C’est un gouvernement d’ouverture composé de trente-huit membres dont neuf femmes que le Premier ministre a mis en place. Ils sont issus de la société civile, de l’armée mais aussi des partis politiques.

L’équipe reste certes pléthorique, comme le souligne sibien Soumaïla Cissé, chef de file de l’opposition. «Mais il ne saurait être autrement vu le contexte et les enjeux du moment», analyse un observateur de la vie politique.

Des personnalités comme TiébiléDramé, président du Parena aux affaires étrangères et Hamadoun Oumar Dicko également patron du PSP au dialogue social et à la fonction publique, anciennement membres de l’opposition, font leur rentrée.  Ce qui est un pari réussi par le Premier ministre.

Outre ces deux partis politiques, le Rpm, l’Asma-Cfp, l’Um-Rda, la Codem et l’Adéma-qui, au moins quatre départements stratégiques comme l’Education et l’Administration territoriale- sont représentés dans le gouvernement.
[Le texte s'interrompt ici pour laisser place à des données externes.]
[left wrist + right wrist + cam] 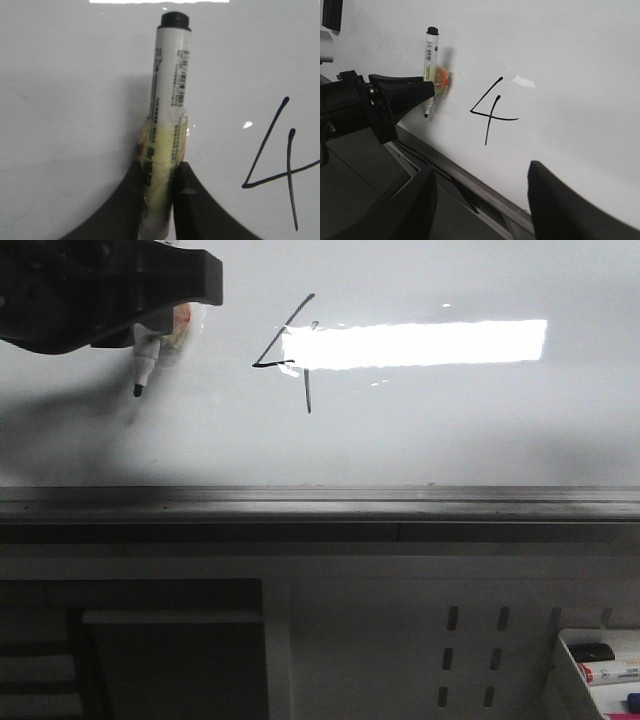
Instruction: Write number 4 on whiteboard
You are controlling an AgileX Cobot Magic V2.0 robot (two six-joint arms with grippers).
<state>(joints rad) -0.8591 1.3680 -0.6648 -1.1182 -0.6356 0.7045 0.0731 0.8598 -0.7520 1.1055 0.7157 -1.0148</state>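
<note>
Marker [167, 100] is pinched by left end effector [159, 185], tip off the whiteboard [450, 430], beside the number 4 [290, 350] drawn mid-board. Right end effector [480, 200] is held spread, empty.

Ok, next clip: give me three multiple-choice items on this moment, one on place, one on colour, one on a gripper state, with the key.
1. Where is the 4 relative to the marker in the front view?
A. To its right
B. To its left
C. Hidden behind it

2. What colour are the strokes of the 4?
A. Red
B. Blue
C. Black

3. What is the left gripper doing?
A. Open and empty
B. Shut on the marker
C. Out of view

Key: 1 A, the figure sits on the whiteboard right of the marker tip. 2 C, thin black lines in all three views. 3 B, both fingers press the taped barrel, while the right gripper is open and empty.
</note>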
Autre remarque non moins importante, Dr. Boubou Cissé garde le portefeuille de l’Economie et des Finances, un poste qu’il occupait jusqu’à sa nomination à la tête du gouvernement. Ce qui permettra au chef du gouvernement de parachever des réformes  engagées qui permettront d’assainir les finances publiques. Celles-ci ont permis d’optimiser les dépenses publiques. Ce qui est à saluer dans le contexte de crise économique généralisée dans notre pays.
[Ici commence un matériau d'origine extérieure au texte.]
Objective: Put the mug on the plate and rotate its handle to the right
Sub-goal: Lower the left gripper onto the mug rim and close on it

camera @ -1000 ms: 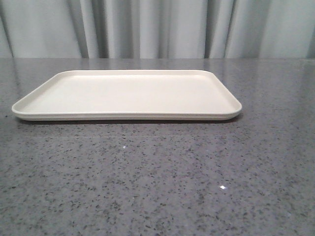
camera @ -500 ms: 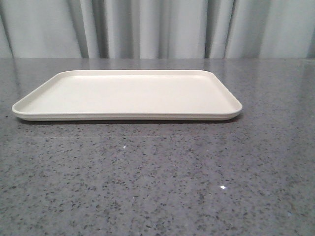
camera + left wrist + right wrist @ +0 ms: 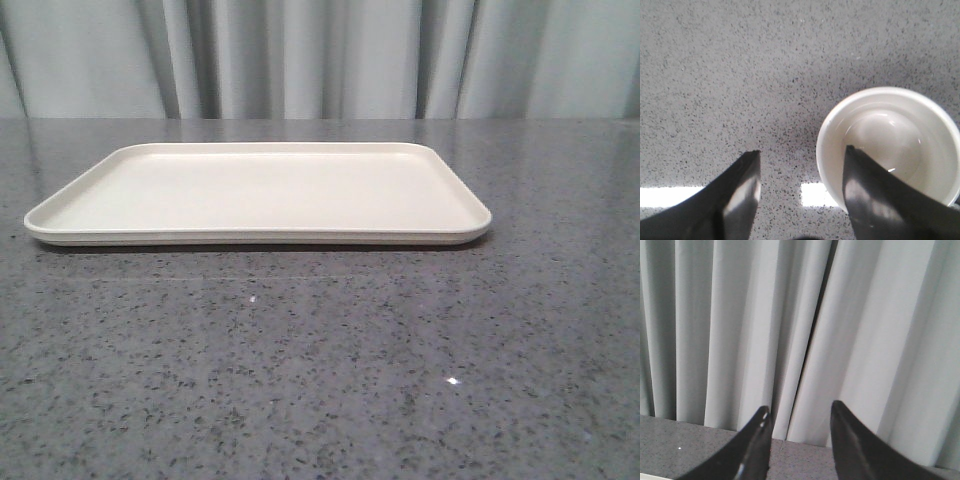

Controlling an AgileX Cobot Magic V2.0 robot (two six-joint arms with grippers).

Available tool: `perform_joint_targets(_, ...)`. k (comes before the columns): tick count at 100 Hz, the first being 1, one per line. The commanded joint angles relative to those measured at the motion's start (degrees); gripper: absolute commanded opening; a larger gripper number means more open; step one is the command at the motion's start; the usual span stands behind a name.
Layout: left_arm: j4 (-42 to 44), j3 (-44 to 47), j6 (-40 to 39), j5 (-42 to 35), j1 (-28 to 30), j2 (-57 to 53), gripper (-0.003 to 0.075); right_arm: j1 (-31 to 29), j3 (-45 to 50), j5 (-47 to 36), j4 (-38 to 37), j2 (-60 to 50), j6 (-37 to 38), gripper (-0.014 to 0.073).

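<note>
Plate [image 3: 258,192]: lies flat on the grey speckled counter [image 3: 320,360], on the far half, a little left of centre in the front view; long side runs left to right; nothing rests on it.

Mug [image 3: 892,145]: seen only in the left wrist view, from above; stands upright on the counter with its mouth up; white inside and nothing in it. It is out of the front view, so its place relative to the plate cannot be told.

Handle: only a dark sliver shows at the picture's edge beside the mug; which way it points cannot be told.

Left hand [image 3: 802,160]: spread wide, holding nothing. One finger [image 3: 745,185] is over bare counter; the other finger [image 3: 865,185] overlaps the mug's rim and mouth. Whether that finger touches the rim cannot be told.

Right hand [image 3: 799,415]: fingers apart, with nothing between them; raised and facing the pale pleated curtain [image 3: 800,325] behind the counter. A strip of counter shows below the curtain.

Front view: neither arm shows in it.
</note>
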Motion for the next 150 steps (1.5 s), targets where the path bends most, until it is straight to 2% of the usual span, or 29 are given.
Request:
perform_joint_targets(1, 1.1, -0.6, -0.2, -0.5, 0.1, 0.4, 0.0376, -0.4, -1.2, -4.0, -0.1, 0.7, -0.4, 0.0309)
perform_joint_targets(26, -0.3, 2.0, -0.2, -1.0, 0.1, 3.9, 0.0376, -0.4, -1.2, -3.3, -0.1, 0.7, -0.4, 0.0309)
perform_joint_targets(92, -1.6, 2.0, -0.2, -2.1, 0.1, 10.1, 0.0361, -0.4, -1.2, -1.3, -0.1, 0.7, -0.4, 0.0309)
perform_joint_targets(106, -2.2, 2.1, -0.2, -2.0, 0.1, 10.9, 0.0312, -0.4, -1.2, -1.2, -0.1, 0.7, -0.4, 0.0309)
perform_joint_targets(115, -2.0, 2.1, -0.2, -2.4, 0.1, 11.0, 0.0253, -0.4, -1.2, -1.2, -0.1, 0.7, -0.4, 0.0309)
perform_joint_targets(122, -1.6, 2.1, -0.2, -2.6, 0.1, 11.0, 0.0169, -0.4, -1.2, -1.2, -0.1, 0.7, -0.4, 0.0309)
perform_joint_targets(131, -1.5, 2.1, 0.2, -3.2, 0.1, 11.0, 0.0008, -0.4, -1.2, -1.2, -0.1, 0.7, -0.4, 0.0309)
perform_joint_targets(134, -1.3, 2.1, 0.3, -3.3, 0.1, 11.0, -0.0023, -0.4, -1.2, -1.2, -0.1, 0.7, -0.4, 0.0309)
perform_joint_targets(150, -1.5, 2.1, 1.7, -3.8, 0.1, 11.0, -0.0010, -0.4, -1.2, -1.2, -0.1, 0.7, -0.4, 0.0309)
Une ministre déléguée a été nommée pour l’aider à accomplir cette immense tâche. Il s’agit de Madame Barry Aoua Sylla, anciennement secrétaire générale du ministère de l’Economie et des finances.

Cependant, avec neuf femmes sur trente-huit ministres, la formation du gouvernement ne respecte pas le quota de 30% des femmes. Ce qui est une violation de la Loi n°2015-052/ du 18 décembre 2015 instituant des mesures pour promouvoir le genre dans l’accès aux fonctions nominatives et électives.